_Work required_.
Restate the data word for word. Leave the pictures out.

(Stored items)

+--

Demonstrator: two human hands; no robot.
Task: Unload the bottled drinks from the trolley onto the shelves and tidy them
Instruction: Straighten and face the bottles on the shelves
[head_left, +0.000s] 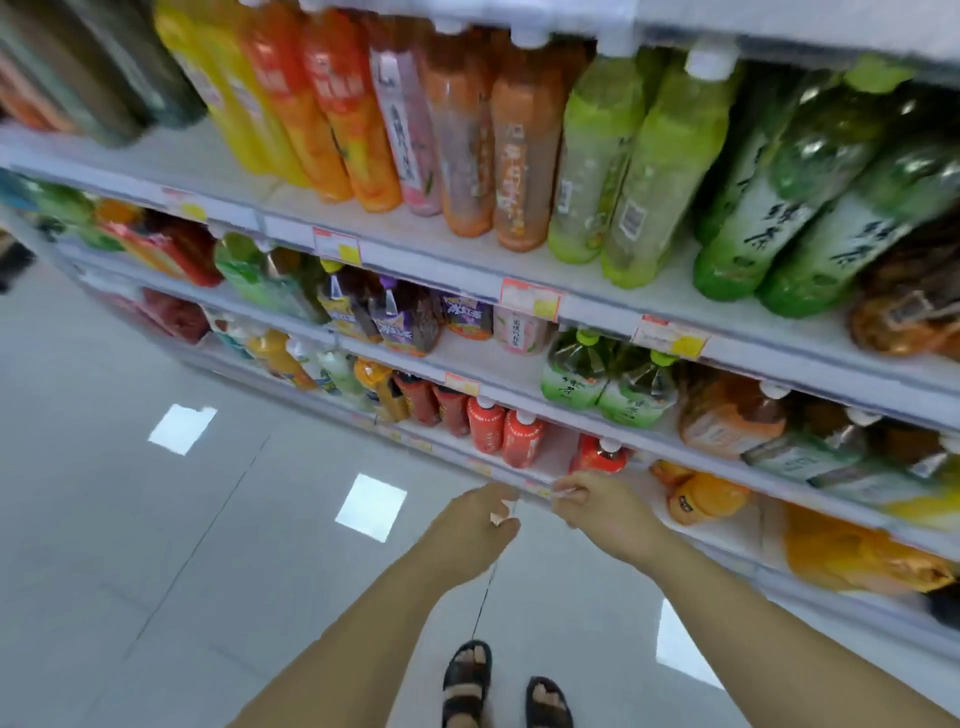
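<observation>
The aisle ran along a white shelf unit (234, 171) of several tiers, each front rail carrying red-and-yellow price labels (530, 299). The bottled drinks (597, 156) stood packed upright on the upper tier – yellow, orange, pink, light green and darker green in turn – and more filled the tiers beneath. On the low tier near the hands stood red bottles (522, 439) with white caps, and just to their right an orange bottle (701, 499) lay on its side.

The floor (130, 519) was pale grey glossy tile with thin dark seams, showing bright square reflections (371, 506).

Both bare arms reached down to the low tier's front rail (488, 470). The left hand (480, 514) had its fingers curled in, pinching a small pale scrap (497, 518). The right hand (602, 506) had thumb and fingers closed together on a small pale strip (563, 492) right at the rail's edge – blur hid what it was. The two hands were near each other but apart. Below them, two feet in black sandals (467, 680) stood on the tile.
</observation>
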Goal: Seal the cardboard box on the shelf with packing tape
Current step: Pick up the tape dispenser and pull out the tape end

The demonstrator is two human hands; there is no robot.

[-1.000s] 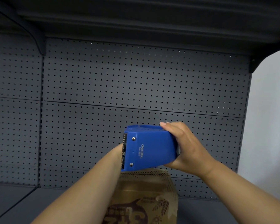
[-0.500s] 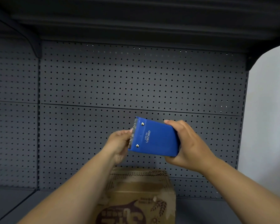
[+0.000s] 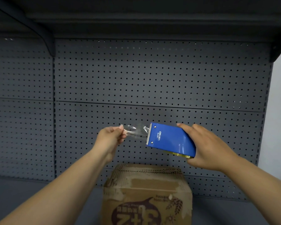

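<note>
A brown cardboard box [image 3: 146,190] with dark printing stands on the grey shelf, low in the middle, its top flaps closed and scuffed with old tape marks. Above it my right hand [image 3: 208,148] grips a blue tape dispenser [image 3: 169,139], its toothed blade pointing left. A short strip of clear packing tape [image 3: 135,132] stretches from the blade to my left hand [image 3: 111,137], which pinches the tape's free end between thumb and fingers. Both hands are held well above the box, apart from it.
A grey perforated back panel [image 3: 152,82] fills the view behind the hands. An upper shelf [image 3: 136,15] overhangs at the top, with a bracket [image 3: 47,41] at upper left. The shelf floor [image 3: 23,197] extends left of the box. A pale wall [image 3: 279,111] lies right.
My left hand has taken the tape end and pulled it leftward out of the dispenser. My right hand has shifted the dispenser right, and the hands are now apart.
</note>
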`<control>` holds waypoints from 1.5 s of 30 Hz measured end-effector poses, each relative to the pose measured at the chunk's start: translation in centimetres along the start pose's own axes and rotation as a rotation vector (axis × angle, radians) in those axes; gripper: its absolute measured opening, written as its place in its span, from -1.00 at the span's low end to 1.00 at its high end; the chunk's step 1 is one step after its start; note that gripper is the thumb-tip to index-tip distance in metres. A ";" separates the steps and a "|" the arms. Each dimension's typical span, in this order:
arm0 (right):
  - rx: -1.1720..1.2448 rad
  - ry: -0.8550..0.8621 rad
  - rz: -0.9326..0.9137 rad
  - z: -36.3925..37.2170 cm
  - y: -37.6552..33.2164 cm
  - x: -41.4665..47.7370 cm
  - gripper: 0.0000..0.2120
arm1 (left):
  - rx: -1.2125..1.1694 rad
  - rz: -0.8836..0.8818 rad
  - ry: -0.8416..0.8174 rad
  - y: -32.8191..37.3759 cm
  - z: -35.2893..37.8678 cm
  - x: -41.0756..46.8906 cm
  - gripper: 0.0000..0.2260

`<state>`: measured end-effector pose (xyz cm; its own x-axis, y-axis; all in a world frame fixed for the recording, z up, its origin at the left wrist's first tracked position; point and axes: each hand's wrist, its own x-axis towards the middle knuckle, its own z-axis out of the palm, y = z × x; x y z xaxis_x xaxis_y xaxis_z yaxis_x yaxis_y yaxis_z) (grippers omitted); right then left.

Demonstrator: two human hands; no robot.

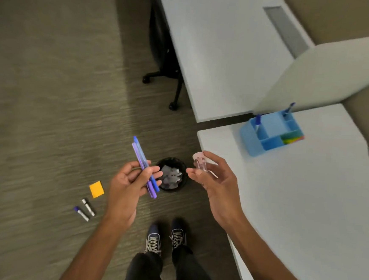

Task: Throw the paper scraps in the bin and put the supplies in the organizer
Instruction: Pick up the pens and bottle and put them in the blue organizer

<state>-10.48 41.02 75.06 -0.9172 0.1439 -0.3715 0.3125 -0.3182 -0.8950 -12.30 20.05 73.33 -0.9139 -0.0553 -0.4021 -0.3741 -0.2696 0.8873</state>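
Left hand (129,179) pinches two pens (144,165); right hand (211,177) loosely cradles a clear tube (200,164), fingers half spread. Both hang over the bin (172,174) holding scraps (171,177), so a slack grip risks dropping supplies in. Organizer (270,133) sits well apart on the desk (306,204); markers (85,210) and yellow pad (96,189) lie on the floor.

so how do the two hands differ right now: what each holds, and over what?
The left hand grips two pens, one blue and one purple, lying side by side; the right hand pinches a small clear tube with a pale cap. The left hand is over the carpet; the right hand is by the edge of the white desk. Both are raised either side of the black bin, palms turned inward.
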 end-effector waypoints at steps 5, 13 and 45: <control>0.179 0.132 -0.068 -2.9 -1.3 -3.2 -0.48 | 0.059 -0.035 -0.174 1.3 2.6 -0.9 -0.83; 0.137 0.323 -0.105 -7.0 -1.8 -6.5 -0.53 | 0.175 -0.125 -0.458 1.1 7.0 0.2 -0.79; -0.323 0.899 -0.273 -28.2 -8.6 14.2 -0.72 | 0.529 -0.158 -0.504 -3.9 37.8 12.0 -0.75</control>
<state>-19.20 72.17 70.53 -0.4811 0.8737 -0.0723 0.2938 0.0830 -0.9523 -27.78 56.78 73.53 -0.7570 0.4274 -0.4943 -0.4162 0.2678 0.8689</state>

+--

_Solution_.
Demonstrator: two human hands; no robot.
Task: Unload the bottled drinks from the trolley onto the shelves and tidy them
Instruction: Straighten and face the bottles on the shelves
[head_left, +0.000s] 
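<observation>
The aisle ran along a white shelf unit (234, 171) of several tiers, each front rail carrying red-and-yellow price labels (530, 299). The bottled drinks (597, 156) stood packed upright on the upper tier – yellow, orange, pink, light green and darker green in turn – and more filled the tiers beneath. On the low tier near the hands stood red bottles (522, 439) with white caps, and just to their right an orange bottle (701, 499) lay on its side.

The floor (130, 519) was pale grey glossy tile with thin dark seams, showing bright square reflections (371, 506).

Both bare arms reached down to the low tier's front rail (488, 470). The left hand (480, 514) had its fingers curled in, pinching a small pale scrap (497, 518). The right hand (602, 506) had thumb and fingers closed together on a small pale strip (563, 492) right at the rail's edge – blur hid what it was. The two hands were near each other but apart. Below them, two feet in black sandals (467, 680) stood on the tile.
</observation>
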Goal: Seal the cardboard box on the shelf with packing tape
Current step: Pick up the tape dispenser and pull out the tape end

The demonstrator is two human hands; there is no robot.

[-1.000s] 
[-0.500s] 
[+0.000s] 

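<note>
A brown cardboard box [image 3: 146,190] with dark printing stands on the grey shelf, low in the middle, its top flaps closed and scuffed with old tape marks. Above it my right hand [image 3: 208,148] grips a blue tape dispenser [image 3: 169,139], its toothed blade pointing left. A short strip of clear packing tape [image 3: 135,132] stretches from the blade to my left hand [image 3: 111,137], which pinches the tape's free end between thumb and fingers. Both hands are held well above the box, apart from it.
A grey perforated back panel [image 3: 152,82] fills the view behind the hands. An upper shelf [image 3: 136,15] overhangs at the top, with a bracket [image 3: 47,41] at upper left. The shelf floor [image 3: 23,197] extends left of the box. A pale wall [image 3: 279,111] lies right.
My left hand has taken the tape end and pulled it leftward out of the dispenser. My right hand has shifted the dispenser right, and the hands are now apart.
</note>
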`<control>` holds waypoints from 1.5 s of 30 Hz measured end-effector poses, each relative to the pose measured at the chunk's start: translation in centimetres along the start pose's own axes and rotation as a rotation vector (axis × angle, radians) in those axes; gripper: its absolute measured opening, written as its place in its span, from -1.00 at the span's low end to 1.00 at its high end; the chunk's step 1 is one step after its start; note that gripper is the thumb-tip to index-tip distance in metres. A ";" separates the steps and a "|" the arms. Each dimension's typical span, in this order:
arm0 (right):
  - rx: -1.1720..1.2448 rad
  - ry: -0.8550..0.8621 rad
  - rz: -0.9326..0.9137 rad
  - z: -36.3925..37.2170 cm
  - y: -37.6552..33.2164 cm
  - x: -41.4665..47.7370 cm
  - gripper: 0.0000..0.2120
arm1 (left):
  - rx: -1.2125..1.1694 rad
  - rz: -0.8836..0.8818 rad
  - ry: -0.8416..0.8174 rad
  - y: -32.8191..37.3759 cm
  - z: -35.2893..37.8678 cm
  - x: -41.0756..46.8906 cm
  - gripper: 0.0000..0.2260

`<state>`: measured end-effector pose (xyz cm; its own x-axis, y-axis; all in a world frame fixed for the recording, z up, its origin at the left wrist's first tracked position; point and axes: each hand's wrist, its own x-axis towards the middle knuckle, its own z-axis out of the palm, y = z × x; x y z xaxis_x xaxis_y xaxis_z yaxis_x yaxis_y yaxis_z) (grippers omitted); right then left.

Demonstrator: two human hands; no robot.


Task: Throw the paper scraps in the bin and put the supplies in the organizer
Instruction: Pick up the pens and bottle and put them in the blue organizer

<state>-10.48 41.02 75.06 -0.9172 0.1439 -0.3715 0.3125 -0.3182 -0.8950 -12.30 20.05 73.33 -0.9139 -0.0553 -0.4021 -0.3741 -0.2696 0.8873</state>
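Left hand (129,179) pinches two pens (144,165); right hand (211,177) loosely cradles a clear tube (200,164), fingers half spread. Both hang over the bin (172,174) holding scraps (171,177), so a slack grip risks dropping supplies in. Organizer (270,133) sits well apart on the desk (306,204); markers (85,210) and yellow pad (96,189) lie on the floor.

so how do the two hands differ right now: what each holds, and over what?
The left hand grips two pens, one blue and one purple, lying side by side; the right hand pinches a small clear tube with a pale cap. The left hand is over the carpet; the right hand is by the edge of the white desk. Both are raised either side of the black bin, palms turned inward.
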 end-effector waypoints at steps 5, 13 and 45: <control>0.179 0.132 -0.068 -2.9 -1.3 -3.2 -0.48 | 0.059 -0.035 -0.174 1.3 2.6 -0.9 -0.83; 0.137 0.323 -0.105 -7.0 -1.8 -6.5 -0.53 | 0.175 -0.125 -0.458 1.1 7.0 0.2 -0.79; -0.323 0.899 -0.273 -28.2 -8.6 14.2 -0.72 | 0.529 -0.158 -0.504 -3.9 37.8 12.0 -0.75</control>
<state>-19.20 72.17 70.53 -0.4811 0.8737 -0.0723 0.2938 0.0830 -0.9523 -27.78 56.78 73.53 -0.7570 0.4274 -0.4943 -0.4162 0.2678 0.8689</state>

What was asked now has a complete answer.